Fri, 04 May 2007 09:20:40 GMT

I couldn't believe my eyes when I saw Schneier's latest post. With all my respect, I think that he tried to say something but eventually came up with something else that sounds horribly wrong. I usually don't get into flame wars from obvious and quite practical reasons, but here I would like to share my view on the matter. I will break down the entire post into separate Q&A section so it is easier to comprehend.

Will I be secure if the software is written with security in mind?

No! No matter how secure software is, it can be broken into. Forget about buffer overflows and injection issues. Think of being legitimate. The easiest way to break into someone's computer is to try combination of various usernames and passwords. The cracking could be harder, but not impossible.

Will software be ever secure?

No! The further we go the more insecure software will become. Have a look around you. What do you see? I see hundreds of companies which are getting their products out in just a couple of weeks of hardcore, agile development. Today software vendors have to be agile in order to win the race. They will produce even more software for less time. That, in general, leads to a lot of errors. Software vendors know that bugs exist and they already have PR strategies to tackle them when they are discovered.

Is it possible for one vendor to solve all security problems?

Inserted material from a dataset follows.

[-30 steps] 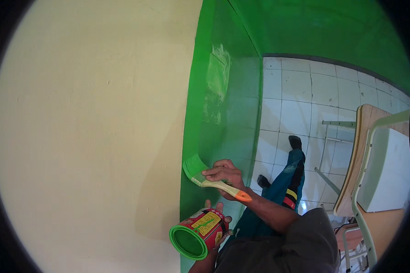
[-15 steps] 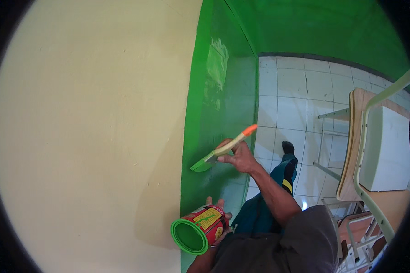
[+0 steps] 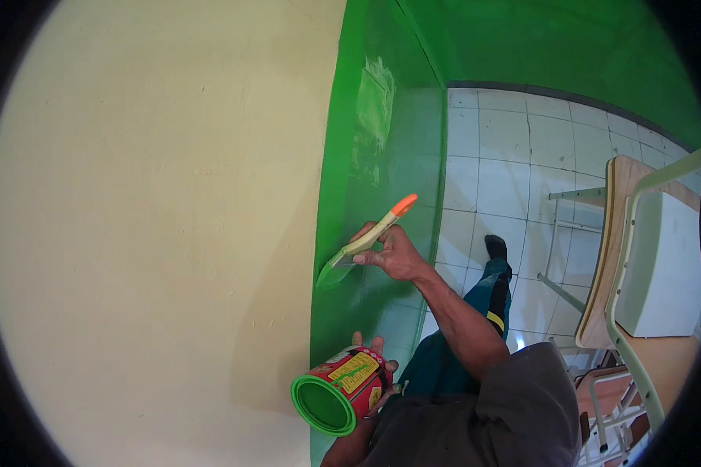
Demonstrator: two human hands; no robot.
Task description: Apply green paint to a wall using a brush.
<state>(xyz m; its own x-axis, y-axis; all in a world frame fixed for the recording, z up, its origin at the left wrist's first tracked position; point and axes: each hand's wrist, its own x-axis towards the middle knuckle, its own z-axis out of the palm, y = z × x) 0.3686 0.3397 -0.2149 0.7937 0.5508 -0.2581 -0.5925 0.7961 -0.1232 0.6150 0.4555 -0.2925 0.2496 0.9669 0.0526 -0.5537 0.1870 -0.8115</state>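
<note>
My right hand point(image 3: 389, 251) is closed around a paintbrush point(image 3: 375, 232) with a pale handle and an orange end. The bristles are coated in green and press against the green band of the wall point(image 3: 336, 187), close to its edge with the cream part. Below, my left hand point(image 3: 383, 373) grips a red paint can point(image 3: 358, 380) with a yellow label from behind and underneath. The can tilts, so its green-smeared rim and green inside face toward the wall. Part of the left palm is hidden by the can.
The cream wall point(image 3: 156, 218) fills the left side. A rough, pale patch point(image 3: 374, 109) marks the green band farther off. On the right stand chairs point(image 3: 611, 249) with wooden seats and metal frames on white floor tiles point(image 3: 502, 140). My leg and dark foot point(image 3: 495, 247) show below.
My right hand has moved left and slightly farther away, bringing the brush's bristles onto the green wall near the cream edge. The left hand and can have stayed nearly still.
</note>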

No! Since Schneier is mentioning BT, let's take them as an example. BT might be able to stop the majority of attacks that target their networks, however, they will stop only the script kiddies. If the attackers are determined enough, they will be able to bypass what ever restriction are on place. Do not ever thing that BT will handle the security for you. Think about it! Does your government handle the security of your house? There are laws to prevent the majority of crimes but there is nothing that can stop someone from breaking into your house and trash it completely.

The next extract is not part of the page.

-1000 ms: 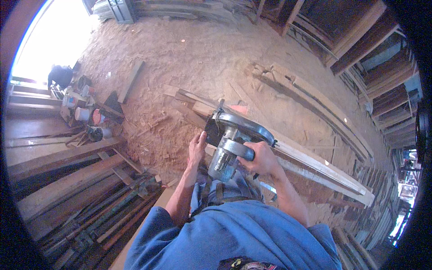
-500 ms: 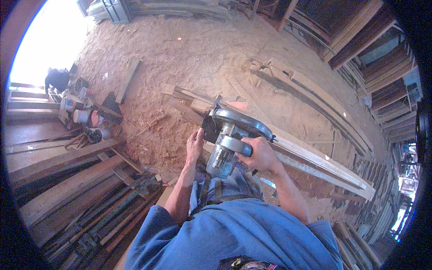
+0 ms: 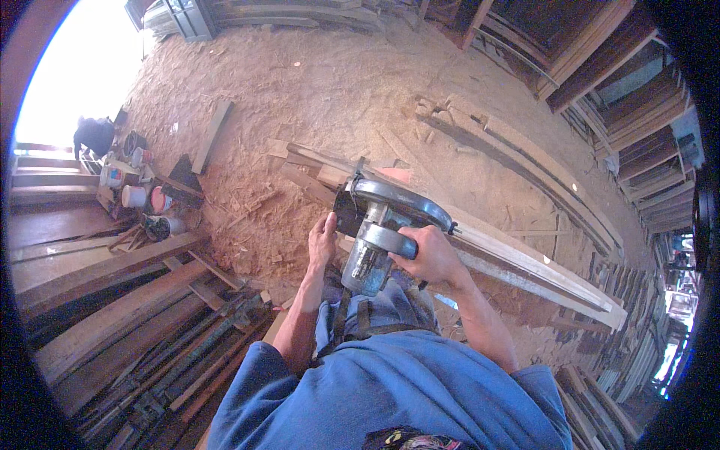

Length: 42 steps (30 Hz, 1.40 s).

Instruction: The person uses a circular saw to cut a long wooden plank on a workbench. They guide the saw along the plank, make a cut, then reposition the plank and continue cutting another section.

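A circular saw with a silver motor housing and a long curved metal guard lies across pale timber in front of my body. My right hand is closed round its rear handle. Against the dark front edge of the saw's base rests my left hand, its fingers pressed together there; their tips are partly hidden. From under the saw, a long pale board runs toward the lower right. Shorter wood pieces stick out beyond the saw's far end. The blade is hidden.
Long timbers lie on the sawdust-covered ground at the right. Stacked planks fill the left side, near several paint buckets. A single plank lies farther off. Wooden frames and boards line the right side.
Hardly anything differs. The saw and both hands keep their places on the timber, with only a very slight shift of the view.
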Each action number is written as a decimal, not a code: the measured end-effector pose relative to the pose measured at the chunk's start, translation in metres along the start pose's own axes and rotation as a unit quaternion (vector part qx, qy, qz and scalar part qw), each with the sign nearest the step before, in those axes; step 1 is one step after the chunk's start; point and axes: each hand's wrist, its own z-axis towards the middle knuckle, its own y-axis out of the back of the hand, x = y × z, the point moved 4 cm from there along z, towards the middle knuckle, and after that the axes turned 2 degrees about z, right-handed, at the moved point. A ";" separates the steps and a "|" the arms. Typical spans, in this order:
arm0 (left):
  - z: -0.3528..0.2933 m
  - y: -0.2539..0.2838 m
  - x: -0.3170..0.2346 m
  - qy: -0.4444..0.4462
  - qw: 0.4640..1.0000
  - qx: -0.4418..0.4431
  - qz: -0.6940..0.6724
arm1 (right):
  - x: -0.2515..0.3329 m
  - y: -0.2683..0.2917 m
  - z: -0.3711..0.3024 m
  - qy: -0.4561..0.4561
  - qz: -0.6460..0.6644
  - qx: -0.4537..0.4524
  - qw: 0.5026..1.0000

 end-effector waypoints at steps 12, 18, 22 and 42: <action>0.004 -0.001 0.012 -0.013 1.000 -0.014 -0.001 | -0.010 -0.005 0.001 0.026 -0.010 -0.013 1.000; 0.003 0.001 0.011 0.033 0.999 -0.014 0.016 | -0.015 -0.005 0.002 -0.003 -0.016 0.020 1.000; 0.002 0.000 0.004 -0.012 1.000 -0.023 -0.011 | -0.011 -0.004 0.002 0.002 -0.018 0.025 1.000; -0.007 0.001 -0.012 0.015 0.999 -0.001 -0.033 | -0.005 -0.002 0.001 0.023 -0.017 0.000 1.000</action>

Do We Really Need a Security Industry?

Yes! I know that. You should know that. Everyone should know that. If you believe that you are secure out of the box... come on... get real. This is madness. Nothing has changed since the beginning of humanity. Nothing will change until our end. Physical and IT security are quite similar by nature. I don't think that we are going to get rid of the police and other public institutions ever. Why would it be any different for the IT industry?

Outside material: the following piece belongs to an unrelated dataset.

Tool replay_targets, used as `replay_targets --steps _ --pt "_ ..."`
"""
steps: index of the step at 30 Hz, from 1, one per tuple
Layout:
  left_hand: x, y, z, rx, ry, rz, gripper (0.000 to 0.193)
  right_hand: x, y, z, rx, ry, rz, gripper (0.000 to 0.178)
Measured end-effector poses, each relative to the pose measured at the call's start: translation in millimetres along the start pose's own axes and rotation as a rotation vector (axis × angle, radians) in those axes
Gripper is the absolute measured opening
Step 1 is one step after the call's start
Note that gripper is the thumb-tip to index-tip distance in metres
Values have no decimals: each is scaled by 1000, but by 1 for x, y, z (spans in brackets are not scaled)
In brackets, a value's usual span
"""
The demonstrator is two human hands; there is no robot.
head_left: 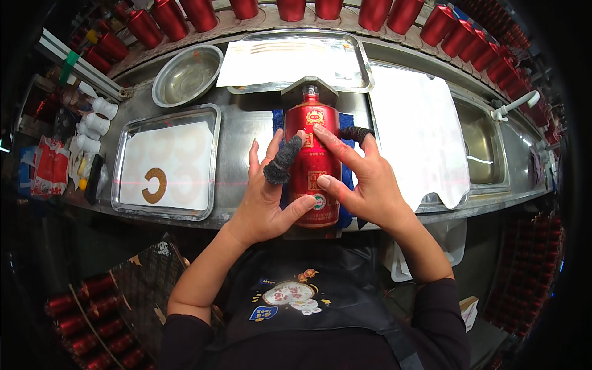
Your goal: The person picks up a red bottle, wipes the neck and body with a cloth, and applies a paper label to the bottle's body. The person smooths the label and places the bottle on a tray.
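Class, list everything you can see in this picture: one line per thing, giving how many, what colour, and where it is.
Red bottle: one, red with gold labels, lying on a blue cloth at the bench centre.
Blue cloth: one, blue, under the bottle.
Metal trays: two, silver; one on the left holding white paper, one behind the bottle.
Gold ring piece: one, gold-brown, on the left tray's paper.
Metal bowl: one, silver, back left.
White sheet: one, right of the bottle.
Sink: one, steel, far right.
Red bottles in a row: many, along the back edge.
Left hand: bare, dark finger cot, touching the bottle.
Right hand: bare, dark finger cot, touching the bottle.
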State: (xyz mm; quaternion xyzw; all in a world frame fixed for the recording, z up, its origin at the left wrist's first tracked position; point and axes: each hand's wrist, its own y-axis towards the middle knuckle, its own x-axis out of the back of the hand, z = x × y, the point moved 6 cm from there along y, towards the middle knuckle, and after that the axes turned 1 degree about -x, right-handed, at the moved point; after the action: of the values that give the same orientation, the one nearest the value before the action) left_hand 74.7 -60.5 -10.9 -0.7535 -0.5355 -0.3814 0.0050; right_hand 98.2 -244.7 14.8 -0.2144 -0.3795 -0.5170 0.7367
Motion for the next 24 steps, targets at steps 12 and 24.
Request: replay_targets --steps 12,24 --pt "-3 -11 10 68 -261 -74 101 14 8 -69 -433 901 -171 55" --pt "-17 -33 10 193 -405 40 112 -4 -54 2 220 284 -151 27"
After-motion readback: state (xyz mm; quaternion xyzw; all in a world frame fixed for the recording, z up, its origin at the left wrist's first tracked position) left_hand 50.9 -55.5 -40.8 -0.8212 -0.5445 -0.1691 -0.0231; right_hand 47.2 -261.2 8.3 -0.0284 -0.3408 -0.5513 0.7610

This is all I have to say. I know that I sound a bit like a mad man but to me Schneier's statement that "we don't need IT security industry if software is secure out of the box" is against my way of thought. I find his statement amusing but at the same time quite dangerous. Schneier is a well known opinion maker and as such he should be careful with the ideas he is feeding into the media. We still love you Bruce.

AodhhanAodhhan
First time I've heard of him. After reading his column I know why. He obviously lacks any detailed education with tcp/ip, software development/reverse engineering, defense in depth, and the all powerful malicious insider. ...Or perhaps he was drinking.
David KierznowskiDavid Kierznowski
In most cases all these things come down to money and not ethics - this is what I picked up from Bruce's post. The major driving force behind security has always been fear. Why install alarms around your house, because it looks pretty? The security industry thrives and booms on fear. What if my company website looks bad after being defaced? what if our customers information is disclosed to the Internet? What if corporate and government secrets are stolen? What drives the fear? Ultimately I belive its money in the form of credibility. If this makes us look bad we lose customers and therefore lose money. As long as there are bad guys doing bad things, the security industry will be around. If they really wanted to hinder progress, they shouldn't do anything at all and be patient.
GarGar
Let me be the devil's advocate here. What is wrong with the security industry is that much of it - think antiviruses - tries to mitigate problems that happened. Now there is a very good reason for that: pointy-haired bosses are blissfully unaware of how secure their products are, and are therefore unable to wisely spend money on their own products' security. But they will have problems, and they will spend a pot of money in trying to fix the problems once they are discovered. I don't know if our economy (market forces, whatever) will be able to head into the distant future Schneier describes, where the security industry can't be told apart from the software industry. Still, I'd consider the security industry a failure if it doesn't happen.
pdppdp
Gar, here is an interesting though for you...
Security is a process not a destination.